=== Requirement ===
How many lines in the records below contain the string "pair"? Answer with the number alone.

=== Data extracted from a collection ===
————
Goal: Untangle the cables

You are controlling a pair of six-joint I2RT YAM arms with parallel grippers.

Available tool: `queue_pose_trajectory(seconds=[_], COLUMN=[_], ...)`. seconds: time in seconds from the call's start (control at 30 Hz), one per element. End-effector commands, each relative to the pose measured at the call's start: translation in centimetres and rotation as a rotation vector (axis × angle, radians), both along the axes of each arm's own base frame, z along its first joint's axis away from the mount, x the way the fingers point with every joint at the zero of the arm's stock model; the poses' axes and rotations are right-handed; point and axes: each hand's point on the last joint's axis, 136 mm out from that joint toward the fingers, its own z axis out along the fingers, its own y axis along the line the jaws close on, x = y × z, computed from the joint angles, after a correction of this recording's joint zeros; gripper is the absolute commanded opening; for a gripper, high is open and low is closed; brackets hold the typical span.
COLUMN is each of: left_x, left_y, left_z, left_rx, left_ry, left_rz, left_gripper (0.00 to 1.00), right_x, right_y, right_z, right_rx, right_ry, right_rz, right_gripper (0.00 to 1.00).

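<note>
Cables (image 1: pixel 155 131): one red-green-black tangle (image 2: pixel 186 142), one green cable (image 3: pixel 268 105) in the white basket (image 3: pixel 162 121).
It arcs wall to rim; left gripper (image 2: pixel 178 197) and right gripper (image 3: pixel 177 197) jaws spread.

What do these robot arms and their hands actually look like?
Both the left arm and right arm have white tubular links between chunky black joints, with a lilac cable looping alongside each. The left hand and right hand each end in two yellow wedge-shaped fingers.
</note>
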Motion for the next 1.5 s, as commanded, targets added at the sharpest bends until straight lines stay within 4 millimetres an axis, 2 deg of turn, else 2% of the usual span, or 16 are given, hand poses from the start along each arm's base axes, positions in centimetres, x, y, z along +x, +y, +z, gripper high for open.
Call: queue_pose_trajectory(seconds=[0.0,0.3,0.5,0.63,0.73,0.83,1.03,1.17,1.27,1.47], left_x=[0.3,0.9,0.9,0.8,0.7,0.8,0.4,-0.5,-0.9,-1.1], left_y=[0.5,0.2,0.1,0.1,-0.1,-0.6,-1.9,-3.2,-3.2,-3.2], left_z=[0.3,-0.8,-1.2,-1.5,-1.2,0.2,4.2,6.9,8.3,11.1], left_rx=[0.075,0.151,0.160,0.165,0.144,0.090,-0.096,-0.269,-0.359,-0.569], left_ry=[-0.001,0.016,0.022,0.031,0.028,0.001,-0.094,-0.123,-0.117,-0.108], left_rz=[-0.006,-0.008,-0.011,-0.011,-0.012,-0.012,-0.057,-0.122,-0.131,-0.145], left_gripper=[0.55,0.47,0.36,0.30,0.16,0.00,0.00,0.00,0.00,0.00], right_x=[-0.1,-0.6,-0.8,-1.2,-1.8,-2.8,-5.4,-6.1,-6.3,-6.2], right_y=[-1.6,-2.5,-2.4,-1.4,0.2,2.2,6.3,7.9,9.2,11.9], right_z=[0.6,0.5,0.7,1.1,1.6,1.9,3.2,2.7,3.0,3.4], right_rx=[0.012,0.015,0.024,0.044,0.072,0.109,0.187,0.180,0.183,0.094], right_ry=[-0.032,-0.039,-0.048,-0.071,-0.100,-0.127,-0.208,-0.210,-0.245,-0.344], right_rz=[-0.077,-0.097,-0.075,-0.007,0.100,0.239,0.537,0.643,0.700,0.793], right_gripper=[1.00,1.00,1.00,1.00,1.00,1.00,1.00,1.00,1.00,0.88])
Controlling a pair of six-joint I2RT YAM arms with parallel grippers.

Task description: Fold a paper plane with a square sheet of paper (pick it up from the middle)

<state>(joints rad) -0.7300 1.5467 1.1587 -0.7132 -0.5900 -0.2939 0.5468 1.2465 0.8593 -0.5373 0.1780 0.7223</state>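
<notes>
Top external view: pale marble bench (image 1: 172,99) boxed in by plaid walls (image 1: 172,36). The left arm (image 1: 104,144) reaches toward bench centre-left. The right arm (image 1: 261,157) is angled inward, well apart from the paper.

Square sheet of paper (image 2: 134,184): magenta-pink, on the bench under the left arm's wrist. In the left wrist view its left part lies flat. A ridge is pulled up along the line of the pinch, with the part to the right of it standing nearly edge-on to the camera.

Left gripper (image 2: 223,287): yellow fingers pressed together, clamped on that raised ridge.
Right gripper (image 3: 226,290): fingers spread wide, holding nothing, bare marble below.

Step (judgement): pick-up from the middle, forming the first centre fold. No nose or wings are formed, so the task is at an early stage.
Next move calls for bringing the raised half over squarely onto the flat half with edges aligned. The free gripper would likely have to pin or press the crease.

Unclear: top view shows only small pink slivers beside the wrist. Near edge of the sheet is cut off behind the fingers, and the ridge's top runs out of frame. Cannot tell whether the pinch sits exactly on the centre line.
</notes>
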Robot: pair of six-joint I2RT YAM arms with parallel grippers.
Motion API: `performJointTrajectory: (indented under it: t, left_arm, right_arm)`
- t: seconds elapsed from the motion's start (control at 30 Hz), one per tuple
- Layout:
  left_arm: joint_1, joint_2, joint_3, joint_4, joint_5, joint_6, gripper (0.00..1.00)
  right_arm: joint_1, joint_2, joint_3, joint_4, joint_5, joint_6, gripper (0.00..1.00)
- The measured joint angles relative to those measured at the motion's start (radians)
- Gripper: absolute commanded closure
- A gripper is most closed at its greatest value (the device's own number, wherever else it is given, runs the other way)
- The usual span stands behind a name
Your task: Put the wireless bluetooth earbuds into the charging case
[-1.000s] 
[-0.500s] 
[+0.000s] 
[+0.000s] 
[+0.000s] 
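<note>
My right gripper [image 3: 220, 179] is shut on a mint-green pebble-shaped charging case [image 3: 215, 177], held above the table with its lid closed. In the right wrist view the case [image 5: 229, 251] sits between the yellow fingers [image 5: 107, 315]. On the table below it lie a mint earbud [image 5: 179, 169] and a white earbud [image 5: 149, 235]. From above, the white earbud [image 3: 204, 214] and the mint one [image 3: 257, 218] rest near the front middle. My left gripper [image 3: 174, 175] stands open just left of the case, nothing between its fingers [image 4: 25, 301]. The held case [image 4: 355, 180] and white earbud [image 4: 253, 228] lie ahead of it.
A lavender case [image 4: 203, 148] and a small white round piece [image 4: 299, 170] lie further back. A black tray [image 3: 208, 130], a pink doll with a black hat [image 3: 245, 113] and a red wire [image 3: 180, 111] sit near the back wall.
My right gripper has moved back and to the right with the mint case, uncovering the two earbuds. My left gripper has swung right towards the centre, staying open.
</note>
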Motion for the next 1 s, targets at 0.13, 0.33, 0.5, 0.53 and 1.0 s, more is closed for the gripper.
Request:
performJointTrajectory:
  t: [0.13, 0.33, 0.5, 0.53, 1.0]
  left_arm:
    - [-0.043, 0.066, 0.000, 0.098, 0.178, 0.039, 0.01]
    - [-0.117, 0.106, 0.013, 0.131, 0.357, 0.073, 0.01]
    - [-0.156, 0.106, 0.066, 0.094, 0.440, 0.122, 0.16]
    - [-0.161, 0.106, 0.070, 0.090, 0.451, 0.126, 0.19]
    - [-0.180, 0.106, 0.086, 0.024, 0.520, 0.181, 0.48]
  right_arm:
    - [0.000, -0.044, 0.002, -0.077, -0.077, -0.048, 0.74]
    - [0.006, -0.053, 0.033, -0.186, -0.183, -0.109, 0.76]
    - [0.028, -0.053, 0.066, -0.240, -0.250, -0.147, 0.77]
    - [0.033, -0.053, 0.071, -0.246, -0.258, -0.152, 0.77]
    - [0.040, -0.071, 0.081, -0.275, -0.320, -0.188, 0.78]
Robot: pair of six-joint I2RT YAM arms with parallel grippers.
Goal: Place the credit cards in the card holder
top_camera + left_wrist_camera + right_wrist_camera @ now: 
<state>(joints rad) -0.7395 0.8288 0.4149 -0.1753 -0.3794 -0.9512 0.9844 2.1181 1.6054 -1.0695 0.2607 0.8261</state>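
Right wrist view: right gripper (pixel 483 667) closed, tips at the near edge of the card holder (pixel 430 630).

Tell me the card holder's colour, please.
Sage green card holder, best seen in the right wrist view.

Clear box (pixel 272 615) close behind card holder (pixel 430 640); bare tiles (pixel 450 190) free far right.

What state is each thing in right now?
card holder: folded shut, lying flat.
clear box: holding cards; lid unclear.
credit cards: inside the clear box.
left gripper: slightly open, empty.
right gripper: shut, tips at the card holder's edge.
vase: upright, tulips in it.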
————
=== Problem solution ===
4